Extracted records

•••••

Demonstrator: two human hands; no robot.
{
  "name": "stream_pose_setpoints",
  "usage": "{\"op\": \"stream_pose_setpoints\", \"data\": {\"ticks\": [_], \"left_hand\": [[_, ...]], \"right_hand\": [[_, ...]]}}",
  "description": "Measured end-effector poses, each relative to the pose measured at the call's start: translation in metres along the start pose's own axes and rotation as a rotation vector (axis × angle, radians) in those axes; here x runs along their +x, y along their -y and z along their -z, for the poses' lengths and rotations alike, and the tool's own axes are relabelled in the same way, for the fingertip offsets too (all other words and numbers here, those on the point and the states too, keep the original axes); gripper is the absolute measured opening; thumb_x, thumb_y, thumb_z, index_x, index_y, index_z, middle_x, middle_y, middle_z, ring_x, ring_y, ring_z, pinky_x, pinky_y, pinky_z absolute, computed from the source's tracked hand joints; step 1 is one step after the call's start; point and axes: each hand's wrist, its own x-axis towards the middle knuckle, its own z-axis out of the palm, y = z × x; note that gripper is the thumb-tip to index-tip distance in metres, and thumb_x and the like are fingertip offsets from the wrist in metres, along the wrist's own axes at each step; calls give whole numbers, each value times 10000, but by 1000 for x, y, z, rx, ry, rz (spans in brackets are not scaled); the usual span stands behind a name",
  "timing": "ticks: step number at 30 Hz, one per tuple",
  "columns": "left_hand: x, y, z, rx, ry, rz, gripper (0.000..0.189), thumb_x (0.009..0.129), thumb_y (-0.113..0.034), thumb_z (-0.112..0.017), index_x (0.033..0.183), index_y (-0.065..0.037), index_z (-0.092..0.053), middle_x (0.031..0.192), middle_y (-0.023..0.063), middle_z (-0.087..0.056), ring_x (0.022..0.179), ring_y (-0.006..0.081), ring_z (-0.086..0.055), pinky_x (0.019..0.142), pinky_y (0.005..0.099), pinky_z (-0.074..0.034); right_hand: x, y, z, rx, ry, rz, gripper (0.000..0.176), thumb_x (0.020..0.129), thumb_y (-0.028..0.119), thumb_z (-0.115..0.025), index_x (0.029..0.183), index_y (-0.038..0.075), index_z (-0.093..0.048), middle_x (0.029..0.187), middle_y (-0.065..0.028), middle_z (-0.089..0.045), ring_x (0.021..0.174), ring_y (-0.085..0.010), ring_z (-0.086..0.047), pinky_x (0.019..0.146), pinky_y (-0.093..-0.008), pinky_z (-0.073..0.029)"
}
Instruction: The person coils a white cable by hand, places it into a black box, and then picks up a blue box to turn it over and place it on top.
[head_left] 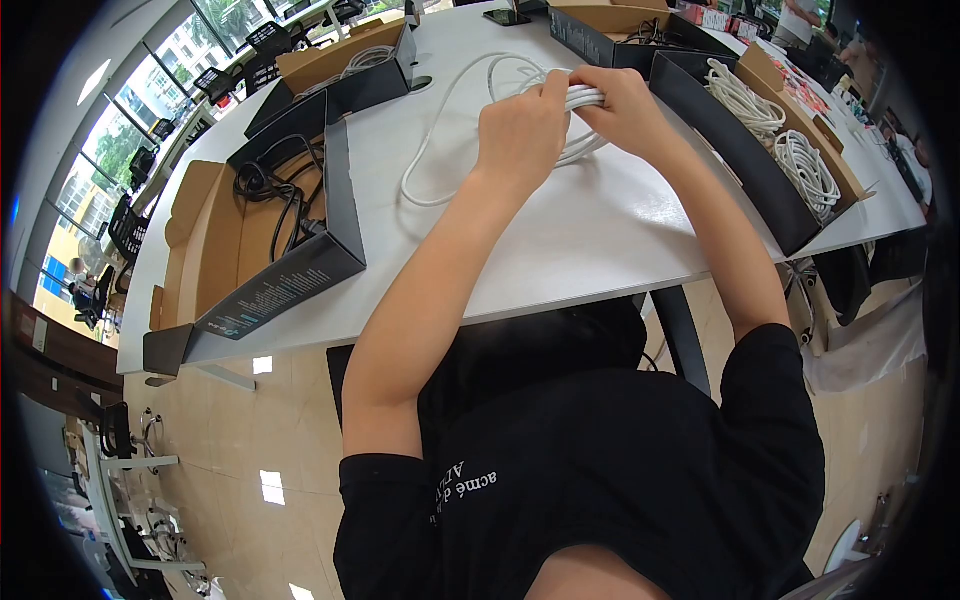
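Both hands grip a partly coiled white cable (583,97) above the white table. My left hand (523,130) has its fingers closed round the near side of the bundle. My right hand (622,105) wraps the other side, its fingertips close to the left ones. A loose loop of the same cable hangs out to the left and lies along the tabletop. The cable's ends cannot be made out.
An open black box (345,200) with black cables (285,195) stands left. Right, another box (715,140) holds coiled white cables (805,170). Behind are a box (400,62) with pale cable and a box (590,40) with dark cable. A phone (507,17) lies at the far edge.
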Motion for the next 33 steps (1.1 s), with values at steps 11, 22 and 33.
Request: {"op": "stream_pose_setpoints", "data": {"ticks": [11,22,33], "left_hand": [[13,8,6,-1319,77,384,213,753,-194,-621,857,-27,-539,728,43,-588,701,110,-565,649,239,-421],[9,27,1,-1234,81,414,165,786,-181,-595,796,-17,-580,817,50,-619,773,109,-548,715,240,-396],[11,38,8,-598,-225,188,190,787,-111,-619,749,-13,-460,622,59,-558,538,100,-523,482,241,-396]], "right_hand": [[8,-10,15,1050,-266,-320,106,786,50,-529,858,-15,-572,521,56,-334,446,-42,-264,465,-211,-230],[6,-6,14,1342,9,-319,226,824,161,-545,908,-48,-568,502,48,-296,451,-62,-308,475,-232,-276],[-1,15,22,891,489,29,531,641,437,-700,951,19,-594,688,-54,-594,641,-138,-573,589,-255,-423]]}}
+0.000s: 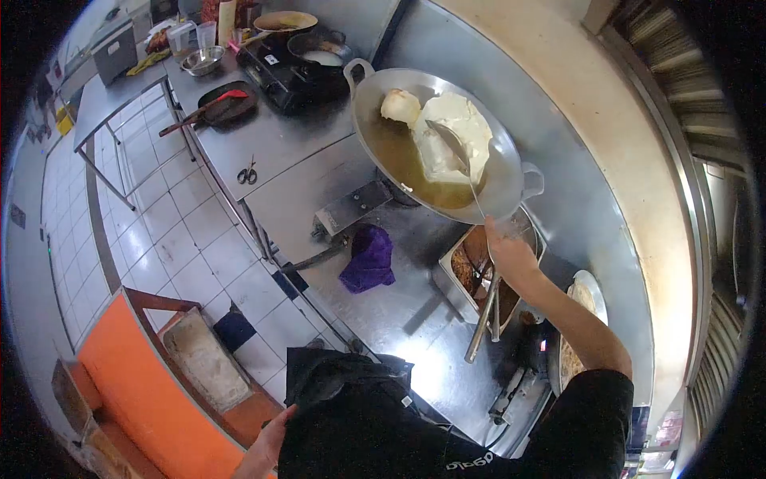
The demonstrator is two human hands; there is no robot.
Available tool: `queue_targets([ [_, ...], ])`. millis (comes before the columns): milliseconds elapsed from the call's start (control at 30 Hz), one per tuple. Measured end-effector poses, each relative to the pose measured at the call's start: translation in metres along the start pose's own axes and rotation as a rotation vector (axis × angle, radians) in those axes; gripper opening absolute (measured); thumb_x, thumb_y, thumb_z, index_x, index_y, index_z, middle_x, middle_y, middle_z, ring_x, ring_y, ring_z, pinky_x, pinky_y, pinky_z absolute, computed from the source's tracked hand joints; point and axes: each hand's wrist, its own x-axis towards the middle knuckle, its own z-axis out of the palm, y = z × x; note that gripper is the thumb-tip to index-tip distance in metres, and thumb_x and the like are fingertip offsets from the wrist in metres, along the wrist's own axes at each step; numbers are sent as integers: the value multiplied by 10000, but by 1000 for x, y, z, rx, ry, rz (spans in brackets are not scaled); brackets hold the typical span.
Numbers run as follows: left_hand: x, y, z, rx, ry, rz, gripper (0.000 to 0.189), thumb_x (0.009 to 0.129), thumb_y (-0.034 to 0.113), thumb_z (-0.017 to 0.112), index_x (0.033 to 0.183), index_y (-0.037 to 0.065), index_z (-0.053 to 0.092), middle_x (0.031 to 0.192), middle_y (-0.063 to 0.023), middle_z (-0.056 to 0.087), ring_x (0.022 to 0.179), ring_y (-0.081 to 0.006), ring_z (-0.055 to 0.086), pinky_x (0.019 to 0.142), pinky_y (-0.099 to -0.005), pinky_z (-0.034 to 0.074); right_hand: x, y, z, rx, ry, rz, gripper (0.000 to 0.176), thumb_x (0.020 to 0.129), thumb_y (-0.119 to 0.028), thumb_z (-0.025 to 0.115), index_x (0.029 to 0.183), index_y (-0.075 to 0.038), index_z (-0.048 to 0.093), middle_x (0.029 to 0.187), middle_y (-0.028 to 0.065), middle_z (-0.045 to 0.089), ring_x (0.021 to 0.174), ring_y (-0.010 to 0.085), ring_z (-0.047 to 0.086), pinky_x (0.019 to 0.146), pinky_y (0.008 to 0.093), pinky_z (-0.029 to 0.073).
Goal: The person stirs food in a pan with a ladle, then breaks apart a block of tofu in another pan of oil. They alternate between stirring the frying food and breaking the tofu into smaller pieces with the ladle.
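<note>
My right hand (513, 254) is wrapped round the handle of a long metal ladle (451, 145). The ladle's head rests on a large white block (471, 120) in a wide metal wok (371, 108). A smaller pale lump (400, 107) lies beside the block, and yellowish liquid (399, 153) covers part of the wok's bottom. Low in the view, my left hand (274, 435) is beside the black apron, partly hidden; whether it holds anything does not show.
A rectangular tray (452, 289) with food and utensils stands below the wok. A purple cloth (369, 259), scissors (247, 173), a dark pan (231, 104) and a black portable stove (275, 72) are on the steel counter. An orange cabinet (152, 383) stands at lower left.
</note>
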Motion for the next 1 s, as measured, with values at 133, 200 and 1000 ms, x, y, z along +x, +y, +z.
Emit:
queue_targets([
  [133, 26, 8, -53, -400, -405, -243, 515, 924, 433, 463, 1176, 1, 583, 1140, -154, 612, 987, -358, 565, 958, -455, 396, -1, -18, -2, -56, -12, 15, 663, 793, -66, 536, 1369, 82, 243, 614, 124, 642, 578, 269, 663, 503, 359, 534],
  [200, 8, 2, -16, -185, -126, -116, 430, 928, 392, 478, 1106, 27, 619, 1025, -123, 650, 881, -314, 601, 855, -433, 455, 0, -22, -7, -75, 11, -10, 670, 792, -62, 542, 1371, 88, 239, 619, 126, 644, 570, 267, 662, 493, 369, 532],
  [1000, 7, -16, -27, 230, 232, 371, 392, 946, 341, 479, 1129, 22, 614, 1075, -93, 640, 974, -248, 579, 905, -353, 436, 55, -135, -1, -110, -131, 257, 794, 741, -96, 608, 1366, 160, 190, 699, 85, 652, 603, 217, 647, 455, 339, 499],
])
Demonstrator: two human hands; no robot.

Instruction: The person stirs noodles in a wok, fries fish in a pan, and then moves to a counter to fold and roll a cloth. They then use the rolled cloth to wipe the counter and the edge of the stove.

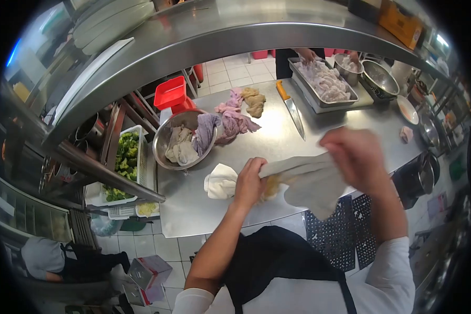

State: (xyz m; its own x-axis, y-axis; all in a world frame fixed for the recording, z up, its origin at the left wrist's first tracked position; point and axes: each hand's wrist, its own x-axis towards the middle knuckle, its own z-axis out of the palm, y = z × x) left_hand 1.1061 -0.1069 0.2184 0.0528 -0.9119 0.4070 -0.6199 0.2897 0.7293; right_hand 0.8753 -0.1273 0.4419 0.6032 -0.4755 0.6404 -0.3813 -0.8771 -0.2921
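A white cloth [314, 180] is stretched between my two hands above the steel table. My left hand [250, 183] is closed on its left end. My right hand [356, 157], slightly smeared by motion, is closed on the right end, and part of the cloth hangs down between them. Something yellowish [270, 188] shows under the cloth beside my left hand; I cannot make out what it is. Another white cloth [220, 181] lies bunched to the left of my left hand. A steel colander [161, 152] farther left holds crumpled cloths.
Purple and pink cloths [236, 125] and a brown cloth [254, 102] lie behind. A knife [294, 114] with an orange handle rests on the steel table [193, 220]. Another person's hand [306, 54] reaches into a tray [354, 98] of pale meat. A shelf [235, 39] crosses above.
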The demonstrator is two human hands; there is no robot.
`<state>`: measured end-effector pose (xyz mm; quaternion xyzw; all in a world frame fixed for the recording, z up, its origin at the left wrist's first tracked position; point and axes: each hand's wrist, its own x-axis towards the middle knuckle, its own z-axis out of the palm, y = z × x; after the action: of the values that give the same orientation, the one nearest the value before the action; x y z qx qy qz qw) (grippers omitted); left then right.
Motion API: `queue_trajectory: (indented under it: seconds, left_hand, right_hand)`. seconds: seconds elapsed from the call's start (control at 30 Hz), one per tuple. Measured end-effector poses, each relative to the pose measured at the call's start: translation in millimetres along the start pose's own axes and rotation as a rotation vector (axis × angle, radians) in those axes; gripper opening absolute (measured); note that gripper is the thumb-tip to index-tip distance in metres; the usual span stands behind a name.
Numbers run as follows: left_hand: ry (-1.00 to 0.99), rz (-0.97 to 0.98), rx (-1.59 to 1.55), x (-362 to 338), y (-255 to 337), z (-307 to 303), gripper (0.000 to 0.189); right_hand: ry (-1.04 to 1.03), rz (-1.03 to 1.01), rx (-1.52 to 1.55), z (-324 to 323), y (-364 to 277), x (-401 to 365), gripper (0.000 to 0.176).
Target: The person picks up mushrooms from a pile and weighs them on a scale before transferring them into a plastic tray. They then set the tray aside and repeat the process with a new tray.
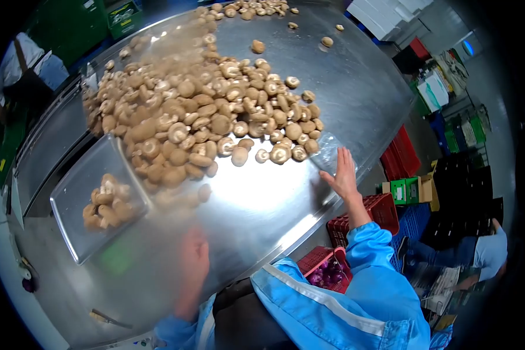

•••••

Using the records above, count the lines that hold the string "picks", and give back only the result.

TASK SOLUTION: 2